The dearth of deliciousness in the nose leads to a cornucopia of failure on the tongue.  In the last year I’ve had a great number of beers stronger than Monster’s 10% alcohol by volume, some considerably stronger (up to 16% alcohol).  Examples include Samichlaus Helles, Samichlaus Classic, Two Brothers 16, Schmaltz Sweet 16, and Goose Island Bourbon County Coffee Stout.  Monster unquestionably integrates its alcohol worse than any of these, however.  The ethanol burn far outshines any other sensation, grating every corner of my now-grimacing mouth.  There is a faint hint of caramel, which is the only mercy Monster grants.  I also picked up a mineral note akin to hard water, which I am indifferent too.
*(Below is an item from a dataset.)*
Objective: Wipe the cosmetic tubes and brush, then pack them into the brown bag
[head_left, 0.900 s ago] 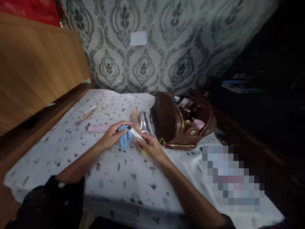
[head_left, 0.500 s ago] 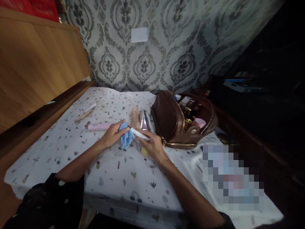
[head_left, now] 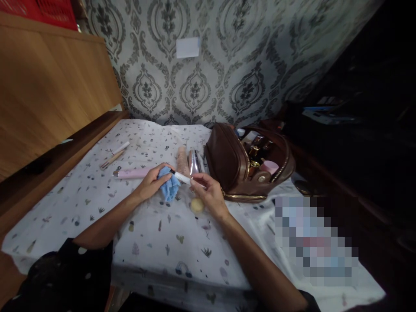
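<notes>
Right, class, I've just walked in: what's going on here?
A person's left hand holds a blue cloth, and the right hand holds a slim white tube, its dark end at the cloth. A brown bag sits open beyond the right hand. A pink tube lies beside the left hand.

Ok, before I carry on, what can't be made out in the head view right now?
All in the head view:
- White tube: printing too small to read; its right end is hidden by the right hand.
- Pink tube: right end behind the left hand.
- Brown bag: bottom hidden by its front wall and contents.
- Red basket: cut off by the top edge.
</notes>
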A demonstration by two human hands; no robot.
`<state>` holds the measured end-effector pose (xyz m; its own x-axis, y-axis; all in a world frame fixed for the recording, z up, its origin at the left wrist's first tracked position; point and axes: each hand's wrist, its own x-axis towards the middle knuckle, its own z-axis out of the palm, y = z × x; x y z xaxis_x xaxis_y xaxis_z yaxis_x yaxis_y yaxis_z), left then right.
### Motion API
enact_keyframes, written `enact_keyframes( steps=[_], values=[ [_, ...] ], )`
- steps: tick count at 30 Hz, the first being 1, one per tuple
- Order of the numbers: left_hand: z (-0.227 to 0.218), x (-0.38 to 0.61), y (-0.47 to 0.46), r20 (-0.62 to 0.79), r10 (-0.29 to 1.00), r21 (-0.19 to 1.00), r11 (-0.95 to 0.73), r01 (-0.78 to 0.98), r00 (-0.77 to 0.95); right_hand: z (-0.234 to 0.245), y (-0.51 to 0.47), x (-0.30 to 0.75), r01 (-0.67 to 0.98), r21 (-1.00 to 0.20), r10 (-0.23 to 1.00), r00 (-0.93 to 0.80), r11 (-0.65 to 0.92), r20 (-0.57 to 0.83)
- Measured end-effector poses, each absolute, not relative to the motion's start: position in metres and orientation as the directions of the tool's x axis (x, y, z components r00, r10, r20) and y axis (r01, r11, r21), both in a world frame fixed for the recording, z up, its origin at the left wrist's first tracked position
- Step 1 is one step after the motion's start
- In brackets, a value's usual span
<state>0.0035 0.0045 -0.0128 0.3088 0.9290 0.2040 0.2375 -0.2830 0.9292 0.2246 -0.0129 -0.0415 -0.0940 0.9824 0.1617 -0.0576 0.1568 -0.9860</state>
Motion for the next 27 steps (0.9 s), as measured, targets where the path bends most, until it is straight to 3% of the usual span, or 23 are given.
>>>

The nail polish remover from the smell is blessedly gone in the flavor, but the persistent presence of tin-like metallic flavors convinces me Brooklyn fermented this way too hot.  There’s clearly some other alcohol besides ethanol in here.  Unexpected and unwanted hop bitterness doesn’t help, and neither does a style-defying dryness.  Barleywines are supposed to be sweet.  The combined effect of dryness and burning alcohol made mincemeat of my nightlong efforts to wash the aftertaste away.


That Brooklyn deemed it necessary to release this monstrosity is confusing.  That they named it after a beloved pet is inexcusable.  This is one retired beer I won’t miss.